Segundo o estudo, as 235 mil pessoas que seriam retiradas da pobreza no Brasil são as que hoje trabalham no setor agrário. Não por acaso, as regiões mais beneficiadas pela rodada da OMC serão tanto os Estados mais pobres como os que se dedicam à produção de alimentos para a exportação. Praticamente todo o setor agrícola brasileiro ganharia com a liberalização. As atividades na indústria do açúcar aumentariam em 4,5%, enquanto o setor de carnes teria um aumento de 7,78%. No geral, as atividades agrícolas teriam uma expansão de 1,35%. [...]

Na prática, os ganhos com as exportações de alimentos apenas neutralizariam as perdas com automóveis, eletroeletrônicos, máquinas, químicos e outros produtos de alto valor agregado. As atividades no setor de autopeças poderiam ter uma queda de 3,3% com a conclusão das negociações na OMC, enquanto o setor de sapatos perderia 5% e o de materiais elétricos, 1,2%. Os Estados mais industrializados sentiriam mais impacto da liberalização, entre eles São Paulo e Rio de Janeiro, ante a maior penetração de produtos importados. O Estado de São Paulo teria um aumento de 0,72% no número de pobres, o Produto Interno Bruto estadual recuaria 0,25% e o número de postos de trabalho cairia 0,21%.”
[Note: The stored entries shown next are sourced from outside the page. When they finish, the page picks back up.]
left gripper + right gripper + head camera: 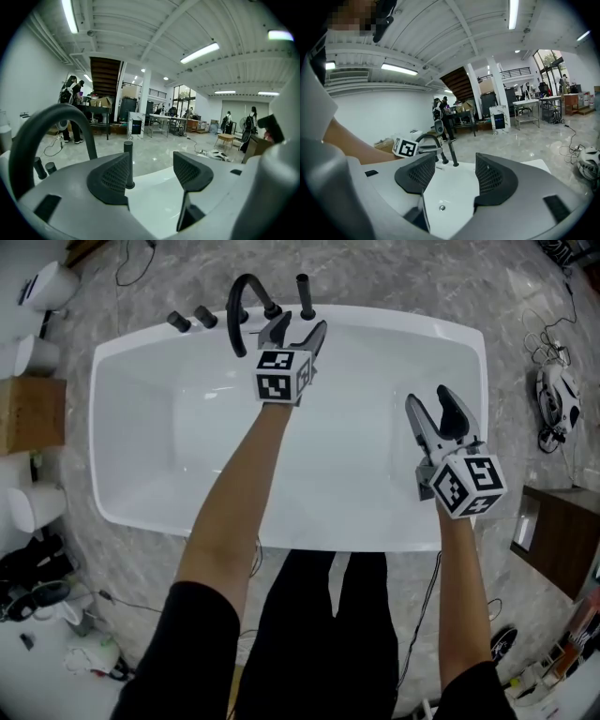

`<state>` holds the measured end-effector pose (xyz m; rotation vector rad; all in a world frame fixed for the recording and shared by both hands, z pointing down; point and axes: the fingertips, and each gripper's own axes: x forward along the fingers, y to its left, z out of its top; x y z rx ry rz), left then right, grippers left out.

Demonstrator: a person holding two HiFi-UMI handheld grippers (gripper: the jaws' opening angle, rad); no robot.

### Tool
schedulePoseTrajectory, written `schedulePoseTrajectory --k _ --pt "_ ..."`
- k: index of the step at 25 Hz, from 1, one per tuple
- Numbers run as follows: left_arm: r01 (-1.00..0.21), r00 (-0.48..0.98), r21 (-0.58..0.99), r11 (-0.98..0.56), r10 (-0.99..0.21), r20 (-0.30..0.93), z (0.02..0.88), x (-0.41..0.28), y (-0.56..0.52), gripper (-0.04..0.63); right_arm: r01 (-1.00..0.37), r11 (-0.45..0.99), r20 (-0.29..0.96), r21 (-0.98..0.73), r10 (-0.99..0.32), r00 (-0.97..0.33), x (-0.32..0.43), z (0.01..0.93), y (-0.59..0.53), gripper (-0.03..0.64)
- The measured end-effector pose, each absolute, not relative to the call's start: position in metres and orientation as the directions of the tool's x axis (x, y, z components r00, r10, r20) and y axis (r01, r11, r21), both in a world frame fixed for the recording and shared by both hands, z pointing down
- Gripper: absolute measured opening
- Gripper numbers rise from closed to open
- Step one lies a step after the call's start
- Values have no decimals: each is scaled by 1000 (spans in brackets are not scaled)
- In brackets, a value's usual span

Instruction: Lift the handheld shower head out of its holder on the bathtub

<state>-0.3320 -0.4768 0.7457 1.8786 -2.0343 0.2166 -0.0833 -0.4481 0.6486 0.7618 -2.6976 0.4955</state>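
The handheld shower head (305, 296) is a slim black stick standing upright in its holder on the far rim of the white bathtub (141, 371). My left gripper (298, 326) hovers open just in front of it, apart from it. In the left gripper view the shower head (128, 161) rises just beside the left jaw, partly behind it, and nothing lies between the jaws of the left gripper (151, 171). My right gripper (429, 401) stands open over the tub's right part, empty. In the right gripper view, the right gripper (454, 176) faces the shower head (452, 153) from far off.
A black arched faucet (242, 306) stands left of the shower head, with two black knobs (192, 319) further left. A drain (441, 207) sits in the tub floor. Cables and a white device (557, 395) lie on the marble floor at right; boxes and clutter at left.
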Motion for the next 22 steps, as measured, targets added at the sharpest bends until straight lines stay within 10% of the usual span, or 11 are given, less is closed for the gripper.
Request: schedulePoseTrajectory --k 22 --pt "-977 -108 124 176 -898 426 832 -389 -529 276 -541 790 417 -289 -405 -814 -93 726 -433 235"
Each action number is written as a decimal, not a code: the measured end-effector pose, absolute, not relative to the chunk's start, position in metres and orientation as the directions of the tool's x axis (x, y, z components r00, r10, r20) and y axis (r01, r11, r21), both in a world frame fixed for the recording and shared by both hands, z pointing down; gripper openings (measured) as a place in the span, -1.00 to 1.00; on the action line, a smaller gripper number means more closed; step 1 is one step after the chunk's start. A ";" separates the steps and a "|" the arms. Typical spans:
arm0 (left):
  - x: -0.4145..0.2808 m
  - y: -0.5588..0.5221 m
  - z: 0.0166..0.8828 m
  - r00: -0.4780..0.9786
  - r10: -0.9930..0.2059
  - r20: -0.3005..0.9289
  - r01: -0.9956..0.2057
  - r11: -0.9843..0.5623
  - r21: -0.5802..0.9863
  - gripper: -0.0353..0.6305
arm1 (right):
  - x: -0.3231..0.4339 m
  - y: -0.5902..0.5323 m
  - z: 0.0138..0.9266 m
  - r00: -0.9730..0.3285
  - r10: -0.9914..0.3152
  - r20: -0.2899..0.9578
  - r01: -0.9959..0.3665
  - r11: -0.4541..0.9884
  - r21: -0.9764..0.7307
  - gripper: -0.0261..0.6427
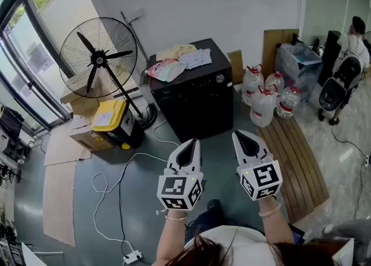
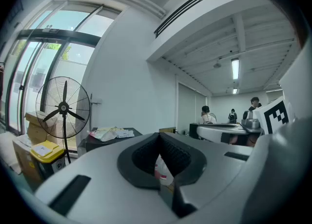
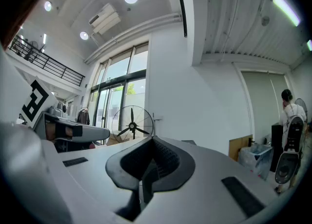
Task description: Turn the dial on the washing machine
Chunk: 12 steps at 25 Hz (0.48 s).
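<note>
1. Against the white back wall of a grey-floored room stands a black washing machine (image 1: 197, 99), seen from above by the head camera.
2. Its dial (image 1: 220, 78), a small silver knob, sits at the right end of the panel along the machine's top front edge. Nothing touches it.
3. A heap of pale clothes (image 1: 177, 62) lies on the machine's lid.
4. The left gripper (image 1: 192, 145) is held out level in front of the person, well apart from the machine. Its jaws meet at the tips and clamp nothing.
5. The right gripper (image 1: 239, 137) is just beside it, also level and well short of the machine. Its jaws are likewise pressed together and empty.
6. To the left of the machine stands a large black pedestal fan (image 1: 98, 56), with a yellow box (image 1: 110, 117) near its base and flattened cardboard (image 1: 61, 183) on the floor.
7. A white cable (image 1: 124, 169) snakes across the floor in front of the machine.
8. To the right, clear water bottles (image 1: 266, 99) with red caps stand together at the far end of a wooden slatted platform (image 1: 293, 160).
9. At the far right edge a person (image 1: 356, 42) stands beside a pushchair (image 1: 339, 88).
</note>
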<state>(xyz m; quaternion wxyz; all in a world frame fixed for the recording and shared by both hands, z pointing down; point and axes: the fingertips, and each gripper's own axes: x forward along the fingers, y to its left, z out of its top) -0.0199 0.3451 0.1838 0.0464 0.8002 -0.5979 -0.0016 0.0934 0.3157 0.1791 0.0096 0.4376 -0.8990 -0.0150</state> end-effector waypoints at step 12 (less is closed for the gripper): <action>-0.047 0.313 0.204 0.311 -0.947 0.075 -0.948 -0.303 0.101 -0.84 | 0.067 0.284 0.194 -0.606 -0.796 -0.013 -0.796 0.606 -0.015 -0.85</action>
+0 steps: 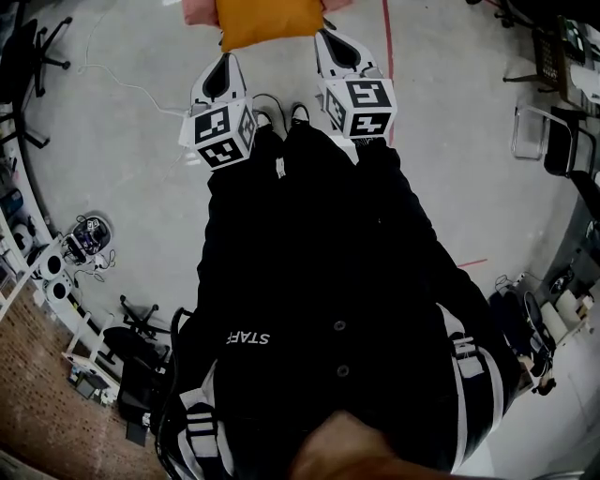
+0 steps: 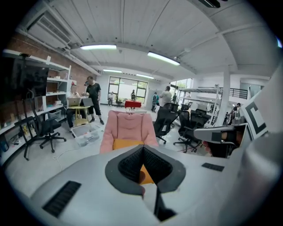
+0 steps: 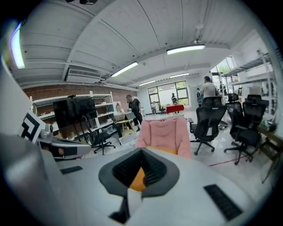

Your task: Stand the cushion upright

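Observation:
An orange cushion lies flat on the seat of a pink armchair at the top edge of the head view. My left gripper hangs just short of the cushion's near left corner, and my right gripper is beside its near right corner. Both are shut and hold nothing. In the left gripper view the pink armchair faces me with the cushion on its seat, beyond the closed left gripper. The right gripper view shows the same armchair and cushion past the closed right gripper.
Black office chairs stand right of the armchair, and another one on the left by wall shelving. People stand far behind. A red tape line and a white cable run over the grey floor.

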The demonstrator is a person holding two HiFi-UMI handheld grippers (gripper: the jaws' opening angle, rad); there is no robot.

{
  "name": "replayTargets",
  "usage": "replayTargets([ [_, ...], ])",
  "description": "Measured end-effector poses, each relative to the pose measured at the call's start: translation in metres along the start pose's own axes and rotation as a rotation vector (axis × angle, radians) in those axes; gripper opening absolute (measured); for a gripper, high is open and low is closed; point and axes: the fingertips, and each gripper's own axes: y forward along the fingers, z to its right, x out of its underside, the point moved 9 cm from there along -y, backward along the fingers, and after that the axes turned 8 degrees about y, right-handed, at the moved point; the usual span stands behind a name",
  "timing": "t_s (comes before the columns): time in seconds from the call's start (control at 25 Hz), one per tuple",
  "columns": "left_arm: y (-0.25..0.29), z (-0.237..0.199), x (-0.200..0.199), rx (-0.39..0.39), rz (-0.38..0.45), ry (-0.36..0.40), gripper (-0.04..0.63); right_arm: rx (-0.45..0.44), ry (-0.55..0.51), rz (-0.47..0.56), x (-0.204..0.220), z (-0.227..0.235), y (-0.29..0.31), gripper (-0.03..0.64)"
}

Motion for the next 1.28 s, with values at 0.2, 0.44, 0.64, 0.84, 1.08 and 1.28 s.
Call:
replayTargets([
  [0.2,0.032,-0.023,0.017,0.005,-0.059,-0.009,0.000,0.019,0.018,-0.054,0.011,0.002,0.038,0.012],
  [0.44,0.078,-0.048,0.036,0.028,-0.142,-0.038,0.000,0.048,0.044,-0.133,0.028,0.007,0.085,0.012],
  [0.64,0.113,-0.070,0.043,0.049,-0.181,-0.041,0.000,0.079,0.062,-0.180,0.038,0.010,0.117,0.012],
  [0.84,0.138,-0.084,0.039,0.060,-0.196,-0.044,0.000,0.087,0.064,-0.198,0.037,0.010,0.138,0.012],
  [1.08,0.155,-0.097,0.024,0.086,-0.188,-0.037,0.000,0.097,0.063,-0.195,0.027,0.000,0.157,0.012],
  [1.28,0.167,-0.106,0.011,0.113,-0.182,-0.028,0.000,0.107,0.060,-0.185,0.016,-0.006,0.170,0.012],
])
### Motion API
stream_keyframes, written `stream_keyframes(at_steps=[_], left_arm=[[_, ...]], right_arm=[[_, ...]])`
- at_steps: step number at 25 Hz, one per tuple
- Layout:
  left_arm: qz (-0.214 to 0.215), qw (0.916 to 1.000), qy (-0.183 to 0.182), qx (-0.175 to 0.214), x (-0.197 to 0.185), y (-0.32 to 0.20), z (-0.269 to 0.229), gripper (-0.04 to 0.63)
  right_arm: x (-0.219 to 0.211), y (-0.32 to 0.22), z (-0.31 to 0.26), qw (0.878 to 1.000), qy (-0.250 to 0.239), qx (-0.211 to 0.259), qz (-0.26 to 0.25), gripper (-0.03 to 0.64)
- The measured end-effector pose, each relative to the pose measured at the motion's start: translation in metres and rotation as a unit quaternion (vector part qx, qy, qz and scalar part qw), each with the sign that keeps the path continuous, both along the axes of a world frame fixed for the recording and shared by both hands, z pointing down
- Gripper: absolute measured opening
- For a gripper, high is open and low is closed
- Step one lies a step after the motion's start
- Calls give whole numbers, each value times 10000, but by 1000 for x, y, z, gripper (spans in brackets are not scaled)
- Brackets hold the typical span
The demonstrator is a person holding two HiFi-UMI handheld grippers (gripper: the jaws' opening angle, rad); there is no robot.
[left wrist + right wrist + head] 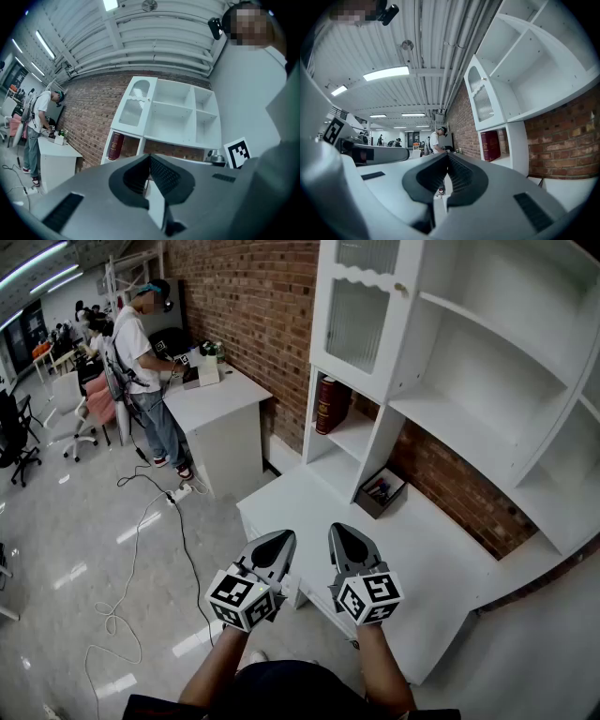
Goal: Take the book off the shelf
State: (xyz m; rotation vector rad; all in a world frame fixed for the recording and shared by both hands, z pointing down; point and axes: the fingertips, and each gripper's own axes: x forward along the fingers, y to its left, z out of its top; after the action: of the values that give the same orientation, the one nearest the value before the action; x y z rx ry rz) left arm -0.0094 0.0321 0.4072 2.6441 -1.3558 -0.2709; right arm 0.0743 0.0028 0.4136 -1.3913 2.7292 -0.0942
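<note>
Far left, a person (141, 352) stands at a separate white desk (220, 409), with a cable (155, 521) trailing over the glossy floor. In the foreground the left gripper (279, 542) is held level, its jaws together on nothing. Just beside it, the right gripper (345, 538) also has its jaws together and empty. Both hover over the near edge of a white table (441, 568). Beyond them a dark red book (328, 404) stands upright in the lower left compartment of the white shelf (487, 362). To its right sits a small open box (382, 491), possibly holding pens.

Open-plan office: desks (220, 401), swivel chairs (17, 448), strip lights (386, 73) (people (139, 351) at work).
</note>
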Motion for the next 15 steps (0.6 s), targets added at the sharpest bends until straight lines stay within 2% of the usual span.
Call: stream_keyframes(at_steps=[15], left_arm=[[-73, 9999, 22, -133, 16, 0, 4, 17]], right_arm=[[24, -1, 4, 9996, -219, -135, 115, 18]])
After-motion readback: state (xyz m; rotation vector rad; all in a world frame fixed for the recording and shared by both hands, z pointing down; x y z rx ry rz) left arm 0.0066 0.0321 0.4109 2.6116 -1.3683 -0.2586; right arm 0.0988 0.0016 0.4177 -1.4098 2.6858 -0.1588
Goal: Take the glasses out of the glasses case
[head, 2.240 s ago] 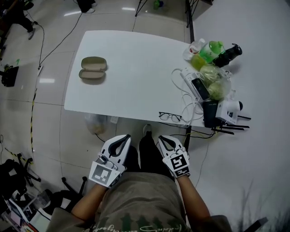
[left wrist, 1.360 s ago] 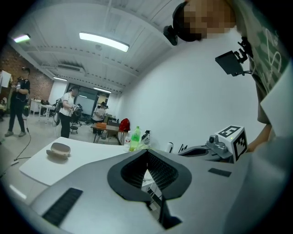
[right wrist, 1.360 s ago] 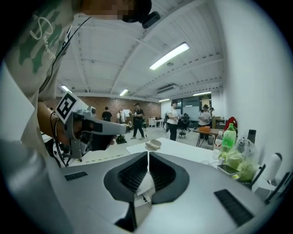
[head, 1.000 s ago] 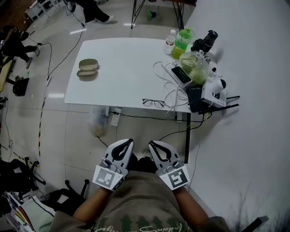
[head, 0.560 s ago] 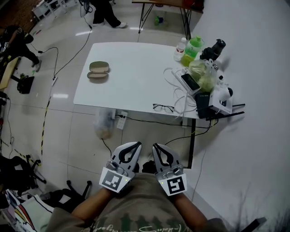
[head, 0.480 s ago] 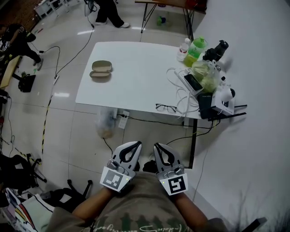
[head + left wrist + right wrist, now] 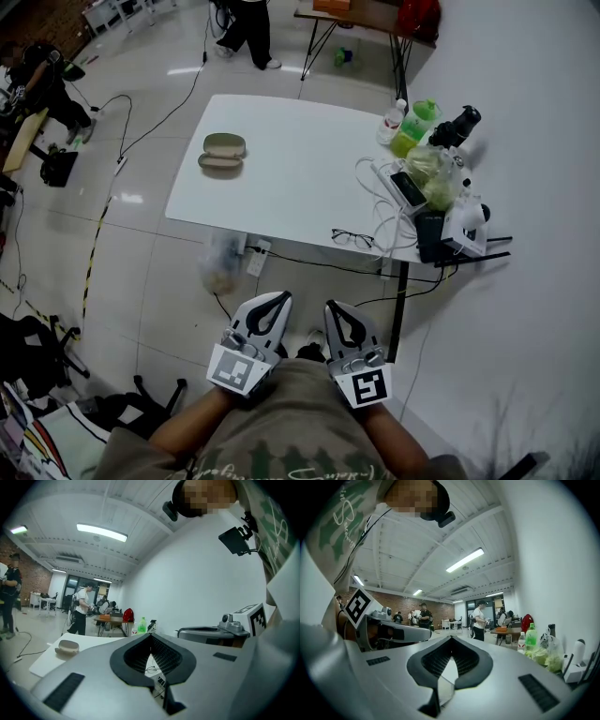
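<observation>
I hold both grippers low in front of me, off the worktop (image 7: 291, 169). The left gripper (image 7: 275, 300) has its fingers clenched tip to tip on nothing, and the right gripper (image 7: 334, 308) likewise. The glasses case (image 7: 222, 152) lies open towards the worktop's far left; the glasses (image 7: 352, 238) rest at its near edge, well apart from the case.

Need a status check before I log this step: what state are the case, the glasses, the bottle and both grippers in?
glasses case: open, lying on the table.
glasses: out of the case, lying near the table's near edge, well apart from the case.
green bottle: upright.
left gripper: jaws together, holding nothing, short of the table.
right gripper: jaws together, holding nothing, short of the table.
</observation>
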`<state>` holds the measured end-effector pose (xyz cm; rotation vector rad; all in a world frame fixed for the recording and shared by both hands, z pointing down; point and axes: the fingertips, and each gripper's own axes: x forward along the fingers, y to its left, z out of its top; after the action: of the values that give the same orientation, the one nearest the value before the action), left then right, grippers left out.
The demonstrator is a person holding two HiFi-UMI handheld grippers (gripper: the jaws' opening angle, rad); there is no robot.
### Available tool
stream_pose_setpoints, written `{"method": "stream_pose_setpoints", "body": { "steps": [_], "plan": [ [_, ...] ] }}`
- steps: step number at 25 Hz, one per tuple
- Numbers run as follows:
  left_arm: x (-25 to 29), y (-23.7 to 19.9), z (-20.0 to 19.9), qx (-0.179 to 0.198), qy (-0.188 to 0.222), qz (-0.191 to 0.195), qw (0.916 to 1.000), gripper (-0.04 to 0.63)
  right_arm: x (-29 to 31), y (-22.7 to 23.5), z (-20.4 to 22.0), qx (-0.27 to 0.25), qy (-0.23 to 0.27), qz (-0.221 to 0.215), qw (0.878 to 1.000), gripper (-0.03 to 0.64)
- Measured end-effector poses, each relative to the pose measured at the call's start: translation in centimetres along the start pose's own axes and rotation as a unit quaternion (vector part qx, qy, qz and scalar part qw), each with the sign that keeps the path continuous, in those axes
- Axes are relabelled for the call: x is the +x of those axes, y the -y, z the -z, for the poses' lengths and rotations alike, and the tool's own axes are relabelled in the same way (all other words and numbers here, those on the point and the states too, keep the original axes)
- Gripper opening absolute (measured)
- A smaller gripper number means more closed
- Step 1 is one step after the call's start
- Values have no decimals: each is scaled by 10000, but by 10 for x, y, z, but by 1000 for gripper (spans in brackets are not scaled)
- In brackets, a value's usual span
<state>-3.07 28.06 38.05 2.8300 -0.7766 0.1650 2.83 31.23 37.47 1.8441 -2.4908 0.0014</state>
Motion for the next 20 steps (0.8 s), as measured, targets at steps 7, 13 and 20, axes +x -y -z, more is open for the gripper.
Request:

Fica, então, a pergunta: De que futuro se quer falar ao som do foguetório que comemora o sucesso agroexportador do país?

Tem todo o sentido o recurso à OMC ou qualquer outra trincheira institucional em defesa dos interesses nacionais, ainda que permaneça em aberto o debate sobre de que setores ou classes sociais são efetivamente esses interesses. A diplomacia brasileira tem se recusado a aceitar uma abertura total dos mercados, o que é apontado pela imprensa conservadora como um dos entraves ao bom andamento das negociações. Contudo, tanto essa imprensa quanto os estafes diplomáticos mostram uma mesma postura de fundo a esse respeito, que parte da suposição de que o comércio internacional e os argumentos da justiça, juntos, inexoravelmente produzirão uma espécie de mestiçagem econômica global, igualando os mais fortes e os mais fracos. Pura ilusão.